President Biden on Friday announced a new $225 million weapons aid package for Ukraine, which will include deliveries of additional artillery systems, air defense interceptors and munitions.
Biden announced the new security assistance during remarks alongside Ukrainian President Volodymyr Zelenskyy ahead of a meeting in Paris, and he noted the package is the sixth tranche of equipment approved since signing the new foreign aid supplemental in late April.
“And, you know, [the Ukrainians] haven’t bowed down. You haven’t yielded at all. You continue to fight in a way that is just remarkable. It’s remarkable. And we’re not going to walk away from you,” Biden said on Friday. “I apologize for those weeks of not knowing what was going to pan [out] in terms of funding, because we had trouble getting a bill that we had to pass that had the money in it from some of our very conservative members who were holding it up. But we got it done, finally.”

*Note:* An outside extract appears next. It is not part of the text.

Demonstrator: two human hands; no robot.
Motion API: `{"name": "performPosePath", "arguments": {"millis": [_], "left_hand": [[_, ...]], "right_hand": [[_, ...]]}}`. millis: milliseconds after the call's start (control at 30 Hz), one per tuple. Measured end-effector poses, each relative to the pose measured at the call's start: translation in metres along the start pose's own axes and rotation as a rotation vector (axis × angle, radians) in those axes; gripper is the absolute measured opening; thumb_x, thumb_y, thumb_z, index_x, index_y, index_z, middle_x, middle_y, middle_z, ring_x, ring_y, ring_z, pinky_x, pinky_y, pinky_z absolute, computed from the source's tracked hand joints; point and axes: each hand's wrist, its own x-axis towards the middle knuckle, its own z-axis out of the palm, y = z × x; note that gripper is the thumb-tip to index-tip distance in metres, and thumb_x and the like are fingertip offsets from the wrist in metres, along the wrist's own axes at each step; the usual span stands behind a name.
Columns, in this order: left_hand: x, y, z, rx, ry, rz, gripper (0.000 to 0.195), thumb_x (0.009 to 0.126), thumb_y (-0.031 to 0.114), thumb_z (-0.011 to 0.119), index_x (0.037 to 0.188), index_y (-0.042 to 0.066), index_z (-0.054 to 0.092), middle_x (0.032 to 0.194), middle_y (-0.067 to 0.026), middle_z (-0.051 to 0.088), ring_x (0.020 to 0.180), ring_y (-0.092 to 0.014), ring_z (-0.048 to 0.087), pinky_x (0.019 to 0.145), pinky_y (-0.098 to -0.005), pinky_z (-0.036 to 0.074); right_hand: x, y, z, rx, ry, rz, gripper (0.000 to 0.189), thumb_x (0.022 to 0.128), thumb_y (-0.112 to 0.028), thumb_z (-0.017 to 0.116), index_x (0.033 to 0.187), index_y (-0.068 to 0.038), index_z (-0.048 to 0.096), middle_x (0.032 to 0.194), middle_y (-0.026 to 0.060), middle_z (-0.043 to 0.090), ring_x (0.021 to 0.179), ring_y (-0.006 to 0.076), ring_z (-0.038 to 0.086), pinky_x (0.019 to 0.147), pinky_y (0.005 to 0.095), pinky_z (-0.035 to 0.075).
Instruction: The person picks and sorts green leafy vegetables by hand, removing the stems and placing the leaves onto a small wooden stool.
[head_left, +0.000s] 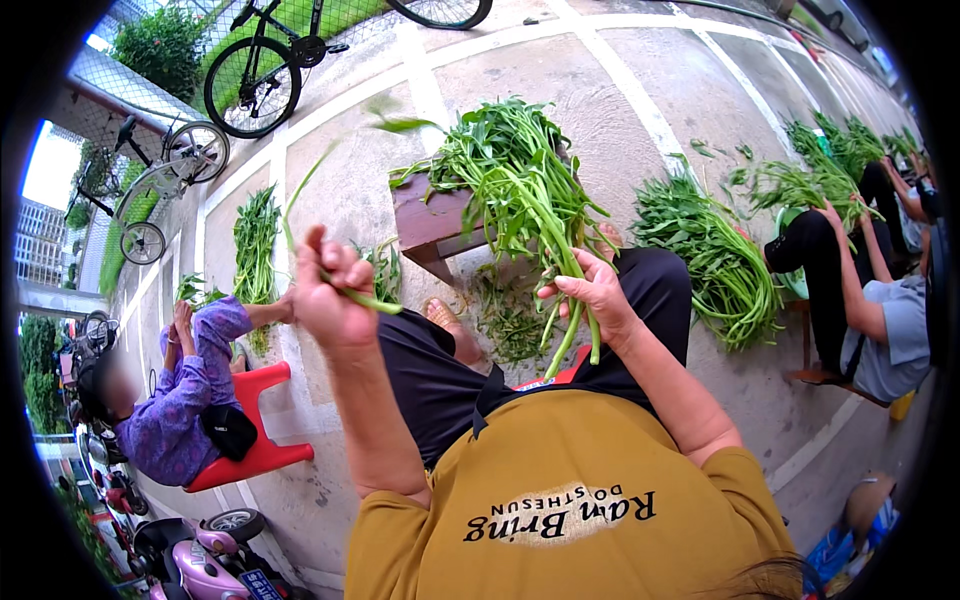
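Note:
My left hand (341, 292) is raised at centre left, its fingers closed on a single green stem (373, 304) of a leafy vegetable whose leafy end swings up, blurred. Several thick stems (564, 341) lie in my right hand (596, 292), above my lap, and their upper parts run up toward a heap of leafy greens (517, 154). That heap, which looks like water spinach, rests on a small dark red wooden stool (431, 217) between and beyond my feet.
Leaf scraps (510, 322) litter the ground below the stool. Bundles of greens lie left (256, 247) and right (705, 262). A person on a red plastic stool (259, 427) sits left; people handle greens at right. Bicycles (255, 86) stand by a fence, a pink scooter (202, 562) lower left.

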Motion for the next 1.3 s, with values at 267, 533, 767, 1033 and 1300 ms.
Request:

The new $95 billion supplemental bill passed in late April included $60 billion in further aid to Ukraine to continue assistance for its fight against Russia’s ongoing invasion (Defense Daily, April 24).
Friday’s $225 million weapons aid package for Ukraine, the 59th to include capabilities pulled from existing Pentagon inventories, includes providing more ammunition for Lockheed Martin [LMT]-built HIMARS launchers, additional 155mm howitzers and 155mm and 105mm artillery rounds as well as 81mm mortar rounds.
The new security assistance announcement also arrives as officials this week confirmed the Biden administration has approved allowing Ukraine to use some U.S. weapons to strike inside Russia near Kharkiv for counter-fire purposes.
Under the new package, Ukraine is also set to receive missiles for HAWK air defense systems, Stinger anti-aircraft missiles, TOW missiles, Javelin and AT-4 anti-armor systems, M113 Armored Personnel Carriers, coastal and riverine patrol boats, night vision devices and small arms ammunition and grenades.
“As President Biden announced today in France, the United States is sending Ukraine a significant new package of urgently needed weapons and equipment to support the Ukrainian military as it fights to repel Russia’s assault near Kharkiv,” Secretary of State Antony Blinken said in a statement. “We will move this new assistance as quickly as possible to bolster Ukraine’s defense of its territory and its people. As President Biden has made clear, the United States and the international coalition we have assembled will continue to stand with Ukraine.”
During a visit to Kyiv last month, Blinken announced the U.S. had approved $2 billion in new Foreign Military Financing for Ukraine, which would come in the form of a “first-of-its-kind defense enterprise fund” (Defense Daily, May 15).
Blinken at the time said the new fund will cover three main components: FMF funds Ukraine can use to purchase U.S-made weapons it requires in the near-term, investments in Ukraine’s industrial base, “helping to strengthen even more its capacity to produce what it needs for itself but also to produce for others,” and funds to help Ukraine purchase military equipment from other countries.
The Biden administration on May 24 also approved a $275 million drawdown package for Ukraine, which included “additional precision strike rockets for High Mobility Artillery Rocket Systems (HIMARS), artillery rounds, air-launched munitions, and anti-tank weapons,” the Pentagon said in a statement.